The Envelope... and money



Last week the LA Times started it's oscar race by putting out their own special addition to their paper called The Envelope. As in the Academy Award.

It's all about who's gonna win, who might, why they win, how they win and most importantly how many ads will actors, writers, directors, studios and anybody else with a horse in the race spend money.

And as usual; it's all about the actors.

Today's cover features Michael McConaughey once again with his movie Dallas Buyers Clubs. It also has the "Buzzmeter"which gives us some insight into who's being talked about in the circles that count. There's "the odds", for gamblers, what are the odds against who might win or lose.

There's articles about who's hot and who's not, who's out of rehab, who's in rehab, how actors lives are changed and how great Hollywood is. 

But there any articles on writers? 

I've never seen one but then I rarely read it. After all most people think actors make up their dialog. Really.

Yesterday I went to see Robert Redford's movie, All Is Lost, and got in for free with my WGA card. This is also the time that 20 or 30 movies want your vote and thus members of WGA, DGA and SAG get to see them for free.

But since I'm a nice guy and they're letting me in for free, I buy popcorn and a coffee or that rare soft drink (Dr. Pepper if available).

While WGA is for anyone in WGA, the studios do control the numbers of SAG (actors union) which has thousands of members. Only voting committee SAG members and only directors in DGA (this excludes assistant directors and other below the line members).

WGA members also get free DVDS delivered to our door as do DGA directors. The DVD comes with warnings that if you give the DVD to anyone, your wife or dad or dog... you will be destroyed.
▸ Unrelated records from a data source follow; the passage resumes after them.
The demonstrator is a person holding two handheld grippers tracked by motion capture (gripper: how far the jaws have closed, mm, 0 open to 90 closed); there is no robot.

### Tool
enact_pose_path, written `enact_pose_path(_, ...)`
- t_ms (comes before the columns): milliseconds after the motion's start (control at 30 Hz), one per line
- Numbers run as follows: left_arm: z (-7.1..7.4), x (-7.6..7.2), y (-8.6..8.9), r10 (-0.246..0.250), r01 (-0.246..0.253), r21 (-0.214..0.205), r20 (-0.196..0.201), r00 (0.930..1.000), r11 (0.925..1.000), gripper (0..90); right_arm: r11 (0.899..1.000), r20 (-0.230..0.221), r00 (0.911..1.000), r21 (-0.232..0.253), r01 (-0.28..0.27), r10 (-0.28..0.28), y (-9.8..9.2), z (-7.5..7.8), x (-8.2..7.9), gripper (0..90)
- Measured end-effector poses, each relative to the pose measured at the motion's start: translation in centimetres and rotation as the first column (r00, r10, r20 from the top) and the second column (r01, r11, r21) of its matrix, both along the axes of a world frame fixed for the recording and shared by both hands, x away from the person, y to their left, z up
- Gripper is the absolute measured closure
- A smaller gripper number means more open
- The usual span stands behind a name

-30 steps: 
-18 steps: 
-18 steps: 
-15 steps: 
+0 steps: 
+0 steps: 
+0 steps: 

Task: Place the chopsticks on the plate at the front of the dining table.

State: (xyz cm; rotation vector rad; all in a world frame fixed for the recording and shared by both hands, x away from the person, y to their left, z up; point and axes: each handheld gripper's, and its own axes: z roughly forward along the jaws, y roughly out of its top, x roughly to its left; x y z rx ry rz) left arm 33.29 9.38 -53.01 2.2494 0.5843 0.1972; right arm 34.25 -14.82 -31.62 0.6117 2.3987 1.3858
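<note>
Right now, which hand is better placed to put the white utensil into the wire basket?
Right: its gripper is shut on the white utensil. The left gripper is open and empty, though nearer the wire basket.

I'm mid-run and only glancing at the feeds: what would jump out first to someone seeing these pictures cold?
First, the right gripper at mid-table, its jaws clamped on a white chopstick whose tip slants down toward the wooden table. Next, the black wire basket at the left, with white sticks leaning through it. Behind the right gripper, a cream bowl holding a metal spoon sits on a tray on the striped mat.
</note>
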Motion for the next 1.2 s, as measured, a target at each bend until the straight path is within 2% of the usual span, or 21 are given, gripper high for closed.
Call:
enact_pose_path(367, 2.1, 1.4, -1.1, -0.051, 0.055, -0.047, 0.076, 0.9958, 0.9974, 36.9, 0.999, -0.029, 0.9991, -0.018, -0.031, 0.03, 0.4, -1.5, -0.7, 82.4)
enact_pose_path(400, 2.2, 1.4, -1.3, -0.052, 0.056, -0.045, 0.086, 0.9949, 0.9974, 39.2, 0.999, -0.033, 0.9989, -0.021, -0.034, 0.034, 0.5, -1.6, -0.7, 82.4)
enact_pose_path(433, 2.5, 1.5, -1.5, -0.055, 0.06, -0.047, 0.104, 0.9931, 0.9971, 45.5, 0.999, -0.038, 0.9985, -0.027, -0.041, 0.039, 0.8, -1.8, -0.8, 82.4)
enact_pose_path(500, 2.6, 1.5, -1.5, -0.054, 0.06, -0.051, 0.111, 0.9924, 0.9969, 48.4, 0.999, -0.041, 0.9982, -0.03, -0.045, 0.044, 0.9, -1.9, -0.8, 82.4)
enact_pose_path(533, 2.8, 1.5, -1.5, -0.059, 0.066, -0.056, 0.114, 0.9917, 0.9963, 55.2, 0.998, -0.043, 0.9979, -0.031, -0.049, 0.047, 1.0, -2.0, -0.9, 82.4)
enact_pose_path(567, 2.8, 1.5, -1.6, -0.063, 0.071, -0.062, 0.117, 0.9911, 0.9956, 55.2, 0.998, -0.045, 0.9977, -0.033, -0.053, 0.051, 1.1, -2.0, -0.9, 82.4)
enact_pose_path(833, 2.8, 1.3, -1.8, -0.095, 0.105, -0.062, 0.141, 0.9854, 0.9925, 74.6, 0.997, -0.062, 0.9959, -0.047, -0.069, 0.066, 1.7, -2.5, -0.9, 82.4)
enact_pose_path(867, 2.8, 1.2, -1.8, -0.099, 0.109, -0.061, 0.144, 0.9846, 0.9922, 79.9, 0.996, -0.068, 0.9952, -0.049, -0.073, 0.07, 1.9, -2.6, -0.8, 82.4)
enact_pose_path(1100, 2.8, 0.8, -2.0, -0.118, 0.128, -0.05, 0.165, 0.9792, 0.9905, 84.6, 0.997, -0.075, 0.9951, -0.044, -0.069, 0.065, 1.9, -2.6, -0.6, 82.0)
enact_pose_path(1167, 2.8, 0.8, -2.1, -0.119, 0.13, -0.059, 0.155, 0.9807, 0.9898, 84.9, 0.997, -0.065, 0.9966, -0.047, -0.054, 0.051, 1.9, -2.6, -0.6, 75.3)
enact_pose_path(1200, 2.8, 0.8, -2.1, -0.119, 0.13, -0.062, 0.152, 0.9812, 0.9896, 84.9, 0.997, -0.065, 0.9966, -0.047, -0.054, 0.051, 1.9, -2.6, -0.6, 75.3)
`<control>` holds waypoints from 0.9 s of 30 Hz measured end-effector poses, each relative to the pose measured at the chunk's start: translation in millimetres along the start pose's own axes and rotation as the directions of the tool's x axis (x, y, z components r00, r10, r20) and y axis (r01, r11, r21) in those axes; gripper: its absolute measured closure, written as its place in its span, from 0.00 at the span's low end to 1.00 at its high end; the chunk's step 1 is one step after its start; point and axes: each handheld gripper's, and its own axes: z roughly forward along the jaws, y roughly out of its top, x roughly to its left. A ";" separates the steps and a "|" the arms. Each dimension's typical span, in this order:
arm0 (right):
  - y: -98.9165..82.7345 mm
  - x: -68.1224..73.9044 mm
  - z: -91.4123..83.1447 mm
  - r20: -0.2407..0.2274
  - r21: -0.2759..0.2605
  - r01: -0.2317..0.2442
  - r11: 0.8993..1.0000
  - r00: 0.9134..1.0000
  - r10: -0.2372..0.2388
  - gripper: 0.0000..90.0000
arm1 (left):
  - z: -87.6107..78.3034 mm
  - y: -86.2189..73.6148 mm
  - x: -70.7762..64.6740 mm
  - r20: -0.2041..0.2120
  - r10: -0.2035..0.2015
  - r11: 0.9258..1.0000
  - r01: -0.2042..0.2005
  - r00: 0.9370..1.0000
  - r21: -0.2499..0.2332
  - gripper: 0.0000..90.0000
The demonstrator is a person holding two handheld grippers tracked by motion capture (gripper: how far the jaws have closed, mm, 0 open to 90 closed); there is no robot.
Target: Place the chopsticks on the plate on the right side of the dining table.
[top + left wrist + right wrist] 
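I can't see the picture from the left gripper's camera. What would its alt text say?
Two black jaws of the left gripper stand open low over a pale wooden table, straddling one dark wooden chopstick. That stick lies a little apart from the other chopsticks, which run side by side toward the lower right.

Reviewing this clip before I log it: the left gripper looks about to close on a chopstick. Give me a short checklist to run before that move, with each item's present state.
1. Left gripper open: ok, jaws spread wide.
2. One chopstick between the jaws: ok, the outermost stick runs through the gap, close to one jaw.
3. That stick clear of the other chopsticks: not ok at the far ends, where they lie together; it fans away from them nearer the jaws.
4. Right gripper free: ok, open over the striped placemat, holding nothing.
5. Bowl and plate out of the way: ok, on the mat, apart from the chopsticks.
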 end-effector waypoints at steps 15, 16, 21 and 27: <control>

WGA is less paranoid.

To be honest, I rarely open the weekly Envelope, mostly because it's all about ads and stories about actors I really don't care for. Also it's information that's pretty much been passed around since January 2013.

They're even advertising movies that haven't opened yet, like Tom Hank's Saving Mr. Banks, about how Walt Disney saved Mary Poppins. It'll open soon as well as several movies that won't be in big release until January.  This is so they can qualify for Academy Awards which requires they be shown in at least one theater for one week before the end of the year.

I had my own experience with this when my old friend Phil Borsos and I took our little barrel-making short to L.A. in 1976 and had a theater play it for one week to qualify. It's not really difficult, for our short was played at the end of the last movie playing at the Los Feliz theater. We'd wait till the projectionist played it and rewound it and we'd take it back to the motel. It eventually was a finalist.

So the season begins, not Christmas, the money-spending ads that the studios will pay to win that golden statue.  "And the award goes to..."  $$$$$$.